Search the records for lines that contain the word "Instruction". Copy them all.

(Data shown)

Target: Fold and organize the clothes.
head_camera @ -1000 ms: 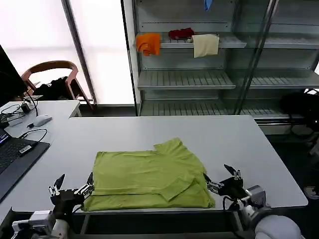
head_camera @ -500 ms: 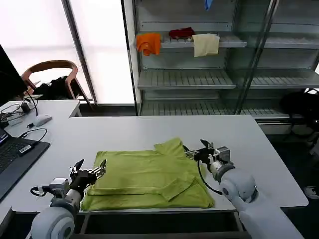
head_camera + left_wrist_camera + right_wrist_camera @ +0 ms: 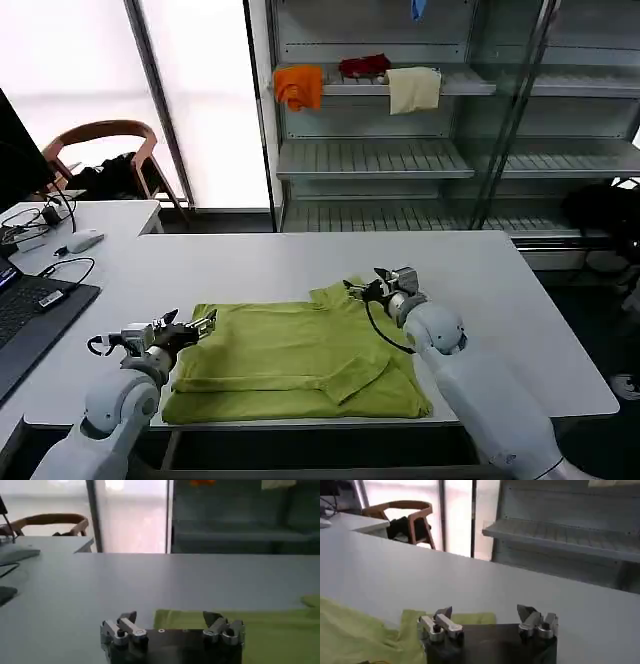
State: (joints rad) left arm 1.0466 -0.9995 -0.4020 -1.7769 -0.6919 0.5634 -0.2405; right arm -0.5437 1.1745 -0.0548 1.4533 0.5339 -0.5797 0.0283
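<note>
The T-shirt (image 3: 300, 360) lies partly folded, flat at the near edge of the white table (image 3: 300, 265). The left claw (image 3: 190, 327) hovers open and empty over its far left corner; the right claw (image 3: 362, 290), also spread and empty, sits above the far right sleeve (image 3: 340, 293). This looks like the reach before a fold; next, each claw probably needs to drop and pinch its edge.

No legible text, label, brand, number or sign found on any surface in the three views. The T-shirt (image 3: 300, 358) lying between the grippers presents plain fabric, with no readable print.
</note>
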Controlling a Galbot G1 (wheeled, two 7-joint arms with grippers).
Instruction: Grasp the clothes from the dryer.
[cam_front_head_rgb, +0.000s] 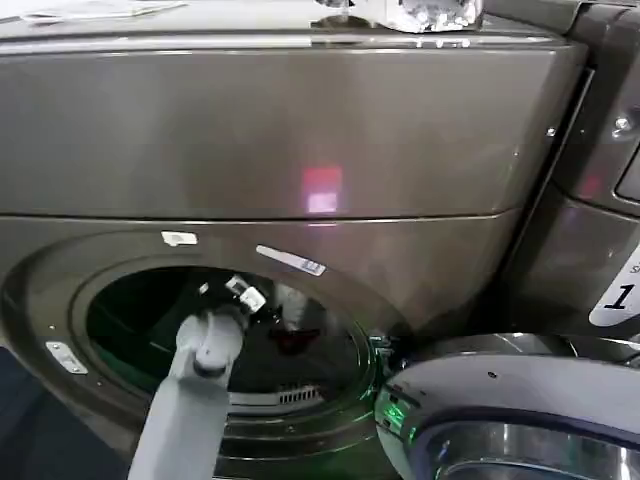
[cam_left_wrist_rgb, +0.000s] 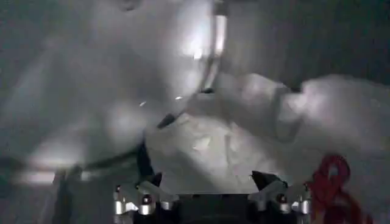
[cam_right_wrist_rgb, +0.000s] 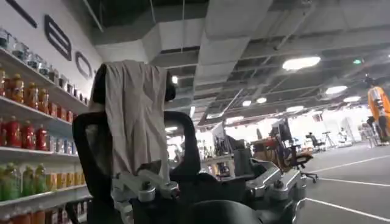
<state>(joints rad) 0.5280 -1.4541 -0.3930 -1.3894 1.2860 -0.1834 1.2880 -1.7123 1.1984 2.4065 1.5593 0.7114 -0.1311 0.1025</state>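
As left gripper (cam_left_wrist_rgb: 210, 198) nears, clothes (cam_left_wrist_rgb: 244, 143) sprawl sideways.

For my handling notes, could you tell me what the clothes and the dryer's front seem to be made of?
The clothes: soft white fabric, matte and creased in folds, with a dark red piece that looks stringy. The dryer: front looks like bronze-grey painted metal, smooth and semi-glossy, since it mirrors a reddish glow.
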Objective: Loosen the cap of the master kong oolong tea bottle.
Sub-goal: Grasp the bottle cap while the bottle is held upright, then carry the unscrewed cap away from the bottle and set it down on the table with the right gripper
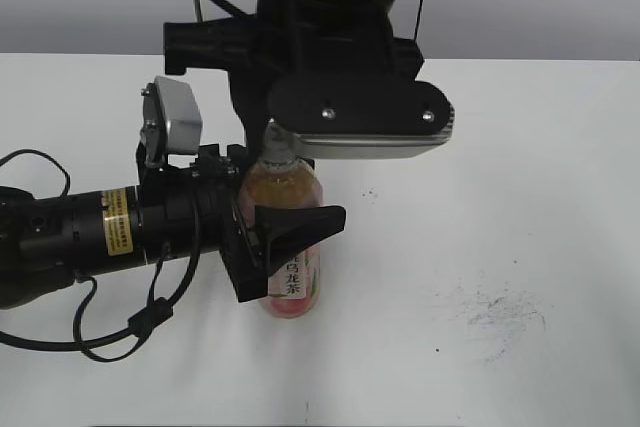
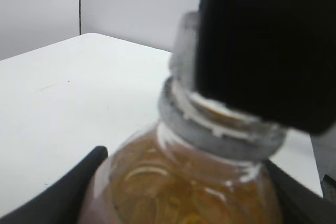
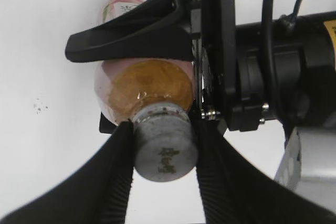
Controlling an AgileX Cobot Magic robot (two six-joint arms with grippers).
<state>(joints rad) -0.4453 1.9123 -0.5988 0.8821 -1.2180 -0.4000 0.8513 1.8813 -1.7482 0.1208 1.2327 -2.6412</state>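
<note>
Right wrist view is showing the right gripper [image 3: 164, 153] w/ its jaws pinching the cap [image 3: 164, 148] from both sides, dark mark on top facing the lens. Below it, the left gripper [image 3: 137, 69] is clamping the master kong oolong tea bottle [image 3: 144, 85] at the shoulder, one black finger running across the top, the other mostly hidden under the body.

Exterior view: bottle [image 1: 288, 247] is standing upright on the white surface [image 1: 520, 247], roughly mid-surface, a bit nearer the front edge, left gripper [image 1: 270, 237] coming in from the left edge, right arm dropping from above and hiding the cap.

Left wrist view is blurry, but the cap [image 2: 184, 51] and neck ring are sitting close up, a black finger covering the cap's right side.

Handling, my read: thin clear plastic, nearly full so fairly heavy, body prob. squashing if squeezed hard. Ribbed cap edge is giving good bite. Best hold is shoulder for the body, ribs for the twist; smooth label area likely slipping.
</note>
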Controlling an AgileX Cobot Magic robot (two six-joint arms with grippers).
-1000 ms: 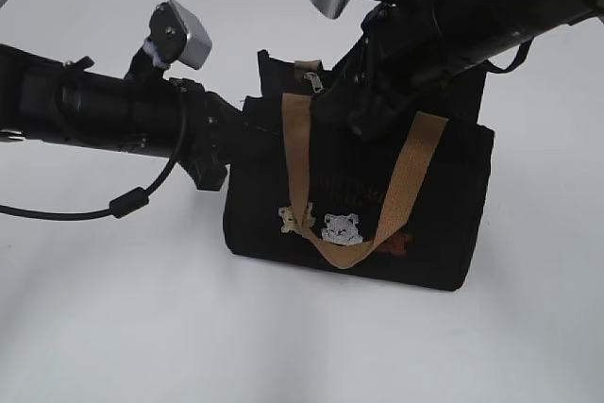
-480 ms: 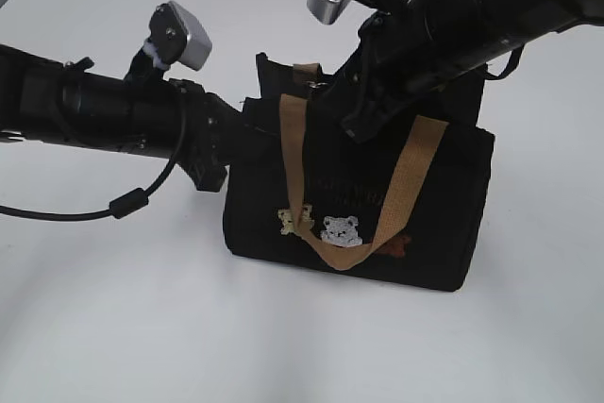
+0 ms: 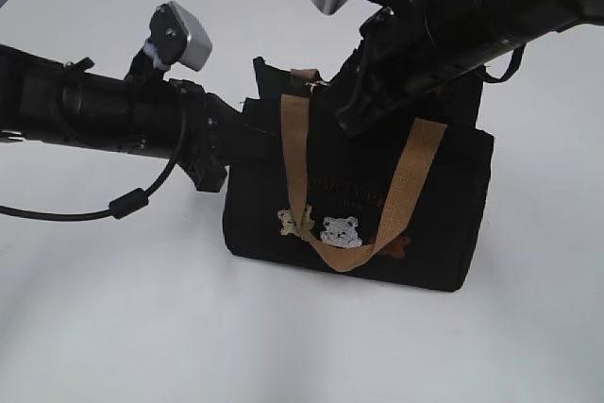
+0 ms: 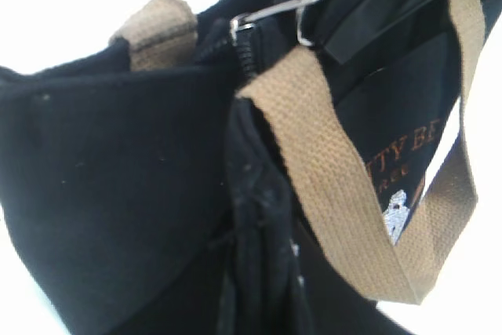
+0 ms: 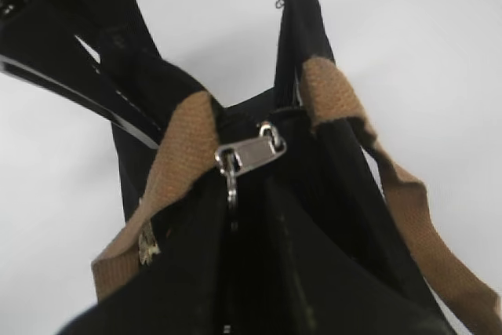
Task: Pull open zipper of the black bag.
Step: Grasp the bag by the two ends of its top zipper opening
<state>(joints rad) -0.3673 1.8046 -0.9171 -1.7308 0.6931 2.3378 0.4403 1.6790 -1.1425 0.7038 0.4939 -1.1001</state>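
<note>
The small black fabric bag (image 3: 359,205) with tan webbing handles (image 3: 297,153) stands upright on the white table (image 3: 113,327). The left gripper (image 3: 247,118) is clamped on the bag's left top corner. The silver metal zipper pull (image 5: 251,153) sits at the top edge's left end, and the right gripper (image 3: 332,101) is right at it; whether it grips, I cannot tell.

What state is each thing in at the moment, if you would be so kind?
black bag: standing upright
zipper: pull near the bag's end, drawn taut
front handle: hanging down the front
left tool: shut on the bag's side
right tool: shut on the zipper's ring
</note>
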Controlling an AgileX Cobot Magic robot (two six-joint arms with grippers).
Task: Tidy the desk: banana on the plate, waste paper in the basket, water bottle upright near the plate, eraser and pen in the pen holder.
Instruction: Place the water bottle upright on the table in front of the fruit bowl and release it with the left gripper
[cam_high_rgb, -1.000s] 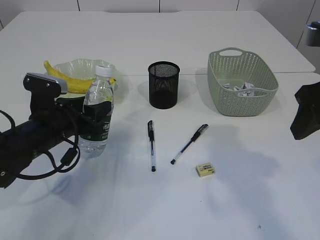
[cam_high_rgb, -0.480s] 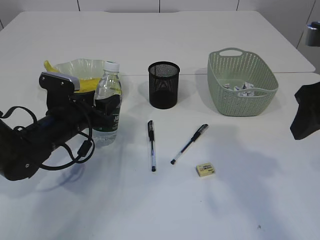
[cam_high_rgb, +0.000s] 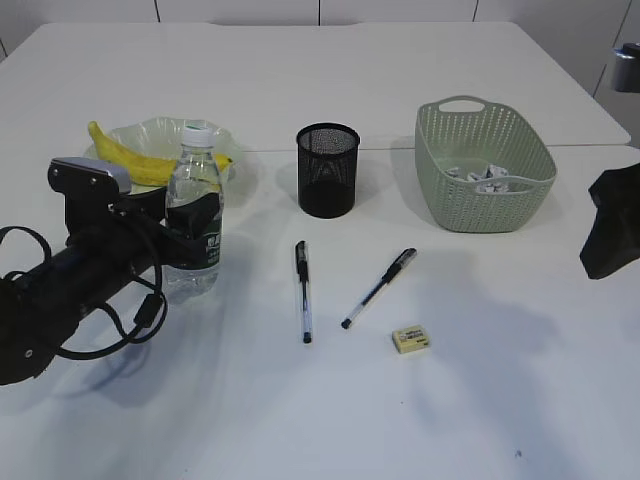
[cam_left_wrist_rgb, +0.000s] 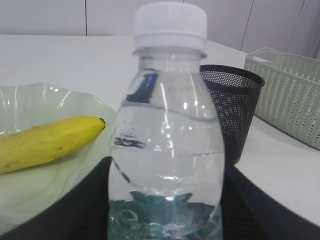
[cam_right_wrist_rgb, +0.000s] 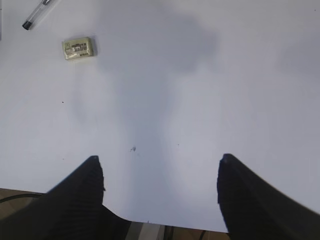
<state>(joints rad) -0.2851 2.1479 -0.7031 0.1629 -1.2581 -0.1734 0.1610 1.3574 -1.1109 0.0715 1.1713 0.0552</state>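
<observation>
The water bottle (cam_high_rgb: 193, 215) stands upright just in front of the plate (cam_high_rgb: 165, 133), its base at or just above the desk (cam_high_rgb: 330, 400). My left gripper (cam_high_rgb: 188, 228) is shut on its green label. In the left wrist view the bottle (cam_left_wrist_rgb: 167, 145) fills the gap of the left gripper (cam_left_wrist_rgb: 166, 210). The banana (cam_high_rgb: 130, 160) lies on the plate. Two pens (cam_high_rgb: 302, 290) (cam_high_rgb: 378, 288) and the eraser (cam_high_rgb: 410, 340) lie mid-desk, in front of the pen holder (cam_high_rgb: 327, 170). Waste paper (cam_high_rgb: 485, 176) sits in the basket (cam_high_rgb: 440, 170). My right gripper (cam_right_wrist_rgb: 159, 167) hangs open over bare desk.
The right arm (cam_high_rgb: 612, 235) hovers at the right edge of the exterior view, right of the basket. In the right wrist view the eraser (cam_right_wrist_rgb: 77, 48) and a pen tip (cam_right_wrist_rgb: 35, 16) lie far ahead, and the desk's near edge runs just under the fingers.
My left gripper swung the bottle right toward the plate, then back left and slightly nearer. The bottle was tilted a second ago and now stands straight. The right arm has not moved.
</observation>
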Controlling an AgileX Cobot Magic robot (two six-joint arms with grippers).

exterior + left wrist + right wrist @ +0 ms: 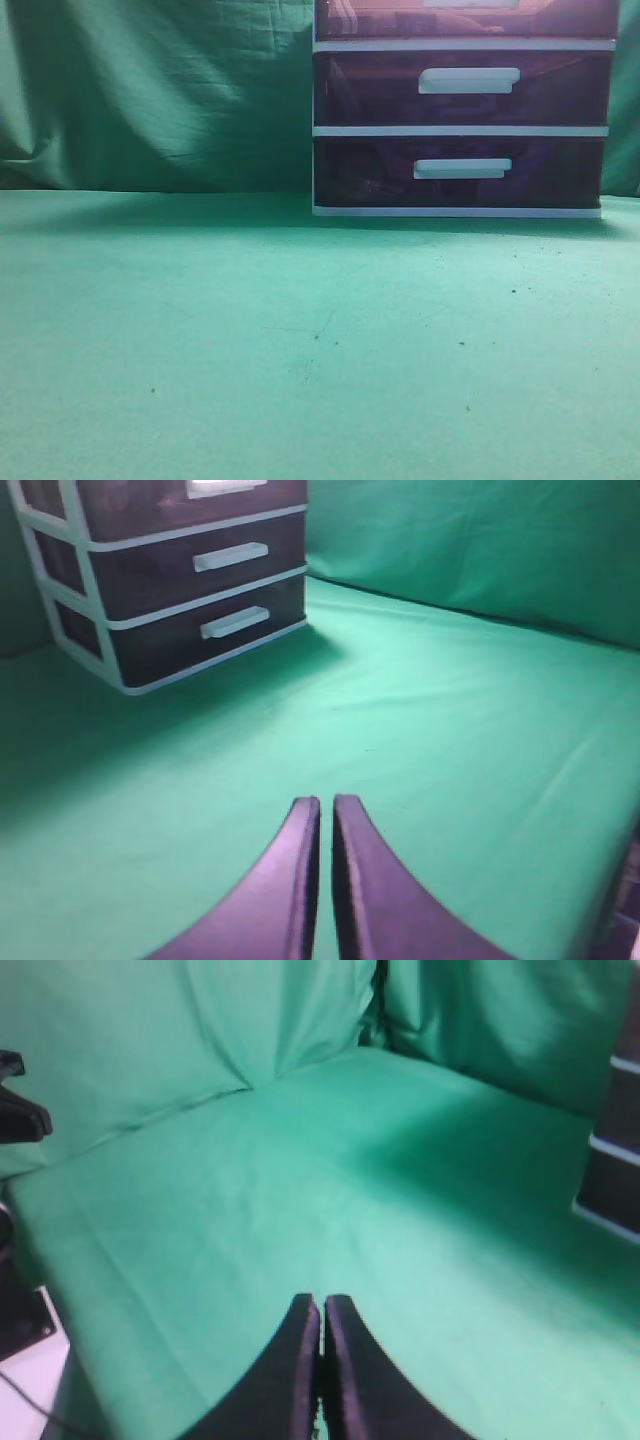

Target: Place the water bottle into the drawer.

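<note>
The white-framed cabinet (462, 130) stands at the back right of the green table. Its top drawer (466, 18), dark purple-red with a white bar handle, is cut off by the upper edge of the exterior view and looks closed. It also shows in the left wrist view (195, 502). The water bottle is not in any view. My left gripper (326, 802) is shut and empty above the green cloth, far from the cabinet. My right gripper (321, 1300) is shut and empty above the cloth. Neither gripper shows in the exterior view.
Two alike drawers (462, 88) sit beneath the top one. A green cloth covers the table (300, 340) and hangs as a backdrop. The cabinet's edge (612, 1175) shows at the right of the right wrist view. Dark equipment (20, 1110) stands past the table's left edge.
</note>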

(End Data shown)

_Expected answer_.
Instruction: Grasp the clothes from the dryer.
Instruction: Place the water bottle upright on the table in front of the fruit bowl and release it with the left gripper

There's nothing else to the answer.